#### Exercise directions
Give back exactly the stretch of data below from the line holding "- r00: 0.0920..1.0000" through the line holding "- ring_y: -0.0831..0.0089", both ends included, and leave the remaining lines out.
----
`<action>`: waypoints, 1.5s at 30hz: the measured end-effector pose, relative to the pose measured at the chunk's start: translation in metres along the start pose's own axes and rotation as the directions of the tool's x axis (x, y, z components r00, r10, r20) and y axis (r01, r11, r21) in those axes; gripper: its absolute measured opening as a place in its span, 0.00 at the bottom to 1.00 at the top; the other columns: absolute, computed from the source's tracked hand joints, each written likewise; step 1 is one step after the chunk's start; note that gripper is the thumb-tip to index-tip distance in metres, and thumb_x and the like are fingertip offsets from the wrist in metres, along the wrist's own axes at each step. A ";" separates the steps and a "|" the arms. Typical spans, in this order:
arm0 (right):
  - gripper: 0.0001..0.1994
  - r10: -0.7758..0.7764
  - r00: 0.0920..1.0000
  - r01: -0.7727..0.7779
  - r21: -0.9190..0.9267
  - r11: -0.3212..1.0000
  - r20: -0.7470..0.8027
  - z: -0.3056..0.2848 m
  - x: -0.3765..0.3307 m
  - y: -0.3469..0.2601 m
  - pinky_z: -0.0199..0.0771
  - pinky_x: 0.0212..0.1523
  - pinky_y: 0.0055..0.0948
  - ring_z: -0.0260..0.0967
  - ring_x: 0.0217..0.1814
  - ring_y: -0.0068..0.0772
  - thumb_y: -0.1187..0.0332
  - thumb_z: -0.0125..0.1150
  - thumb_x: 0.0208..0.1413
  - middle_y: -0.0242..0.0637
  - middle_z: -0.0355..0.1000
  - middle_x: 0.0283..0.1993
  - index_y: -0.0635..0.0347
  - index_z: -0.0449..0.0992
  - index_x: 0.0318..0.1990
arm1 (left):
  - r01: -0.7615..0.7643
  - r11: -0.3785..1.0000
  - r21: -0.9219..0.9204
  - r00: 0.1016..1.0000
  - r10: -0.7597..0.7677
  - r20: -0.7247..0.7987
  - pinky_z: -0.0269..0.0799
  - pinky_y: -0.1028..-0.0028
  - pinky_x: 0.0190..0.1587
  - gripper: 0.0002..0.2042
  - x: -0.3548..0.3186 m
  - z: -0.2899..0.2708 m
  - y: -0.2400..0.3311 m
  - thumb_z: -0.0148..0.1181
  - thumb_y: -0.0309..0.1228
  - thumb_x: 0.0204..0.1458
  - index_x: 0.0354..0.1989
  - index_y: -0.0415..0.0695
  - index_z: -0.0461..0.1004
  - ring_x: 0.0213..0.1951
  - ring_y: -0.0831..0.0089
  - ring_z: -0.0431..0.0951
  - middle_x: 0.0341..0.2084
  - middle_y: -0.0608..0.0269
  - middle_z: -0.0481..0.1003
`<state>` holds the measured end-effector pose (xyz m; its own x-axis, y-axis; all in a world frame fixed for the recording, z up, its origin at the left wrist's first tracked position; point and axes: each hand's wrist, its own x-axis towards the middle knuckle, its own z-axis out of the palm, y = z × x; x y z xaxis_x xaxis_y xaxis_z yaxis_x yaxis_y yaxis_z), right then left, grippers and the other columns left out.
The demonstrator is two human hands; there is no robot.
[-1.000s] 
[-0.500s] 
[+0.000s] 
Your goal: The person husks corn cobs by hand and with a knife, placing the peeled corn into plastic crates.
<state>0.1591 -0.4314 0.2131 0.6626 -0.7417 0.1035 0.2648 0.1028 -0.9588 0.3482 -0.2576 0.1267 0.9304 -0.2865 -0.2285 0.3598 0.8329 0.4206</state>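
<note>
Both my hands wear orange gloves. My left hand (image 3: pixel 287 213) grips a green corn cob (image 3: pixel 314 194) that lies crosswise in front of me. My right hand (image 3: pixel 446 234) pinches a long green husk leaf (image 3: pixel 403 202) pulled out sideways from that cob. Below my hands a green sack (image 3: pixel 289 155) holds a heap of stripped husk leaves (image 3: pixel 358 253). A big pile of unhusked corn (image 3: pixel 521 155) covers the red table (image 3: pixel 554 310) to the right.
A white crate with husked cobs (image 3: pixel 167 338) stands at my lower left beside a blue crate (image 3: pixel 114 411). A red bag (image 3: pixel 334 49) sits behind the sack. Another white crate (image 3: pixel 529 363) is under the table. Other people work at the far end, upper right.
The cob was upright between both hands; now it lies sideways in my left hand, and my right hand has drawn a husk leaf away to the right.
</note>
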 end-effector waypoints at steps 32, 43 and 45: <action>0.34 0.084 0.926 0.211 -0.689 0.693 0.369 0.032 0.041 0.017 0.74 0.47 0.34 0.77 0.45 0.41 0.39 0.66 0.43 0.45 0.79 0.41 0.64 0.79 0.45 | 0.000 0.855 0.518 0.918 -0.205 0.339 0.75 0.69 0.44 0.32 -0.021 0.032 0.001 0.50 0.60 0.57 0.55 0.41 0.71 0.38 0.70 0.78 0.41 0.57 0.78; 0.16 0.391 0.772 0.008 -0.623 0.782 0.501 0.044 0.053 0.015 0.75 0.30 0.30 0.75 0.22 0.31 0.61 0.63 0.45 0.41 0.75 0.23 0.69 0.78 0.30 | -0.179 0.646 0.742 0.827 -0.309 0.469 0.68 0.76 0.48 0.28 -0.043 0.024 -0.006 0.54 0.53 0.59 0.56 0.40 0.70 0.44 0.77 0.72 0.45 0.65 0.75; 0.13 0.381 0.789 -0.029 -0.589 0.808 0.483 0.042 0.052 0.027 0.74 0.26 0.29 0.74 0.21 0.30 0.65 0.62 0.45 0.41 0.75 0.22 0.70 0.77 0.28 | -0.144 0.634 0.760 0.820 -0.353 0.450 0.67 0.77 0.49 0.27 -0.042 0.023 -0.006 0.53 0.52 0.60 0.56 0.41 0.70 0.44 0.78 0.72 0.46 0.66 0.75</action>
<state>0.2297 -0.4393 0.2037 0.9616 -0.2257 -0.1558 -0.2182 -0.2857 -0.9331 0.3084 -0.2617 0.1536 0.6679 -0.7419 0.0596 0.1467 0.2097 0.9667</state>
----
#### Exercise result
  - r00: 0.0920..1.0000
  - r01: -0.7727..0.7779
  - r21: -0.9190..0.9267
  - r11: -0.3212..1.0000
  - r20: -0.7470..0.8027
  - z: -0.3056..0.2848 m
  - x: -0.3765..0.3307 m
  - y: -0.3469..0.2601 m
  - pinky_z: -0.0199..0.0771
  - pinky_x: 0.0212..0.1523
  - pinky_y: 0.0055..0.0948
  - ring_z: -0.0260..0.0967
  - ring_x: 0.0217..0.1814
  - ring_y: -0.0068..0.0772
  - thumb_y: -0.1187..0.0332
  - thumb_z: -0.0125..0.1150
  - thumb_x: 0.0208..0.1413
  - middle_y: -0.0242..0.0637
  - middle_z: -0.0355..0.1000
  - middle_x: 0.0283..0.1993
  - index_y: -0.0635..0.0347
  - index_z: -0.0449..0.0992
  - index_x: 0.0318..0.1990
arm1 (left):
  - r01: -0.7615..0.7643
  - r11: -0.3785..1.0000
  - r21: -0.9219..0.9204
  - r00: 0.1016..1.0000
  - r10: -0.7597..0.7677
  - r20: -0.7247..0.7987
  - pinky_z: -0.0269..0.0799
  - pinky_y: -0.1028..-0.0028
  - pinky_x: 0.0190..0.1587
  - gripper: 0.0002..0.2042
  - x: -0.3548..0.3186 m
  - z: -0.2899..0.2708 m
  - y: -0.2400..0.3311 m
  - thumb_z: -0.0148..0.1181
  - thumb_y: -0.0309..0.1228
  - thumb_x: 0.0204..0.1458
  - index_x: 0.0354..0.1989
  - index_y: -0.0415..0.0695
  - index_z: -0.0461..0.1004
  - ring_x: 0.0213..0.1951
  - ring_y: -0.0831..0.0089

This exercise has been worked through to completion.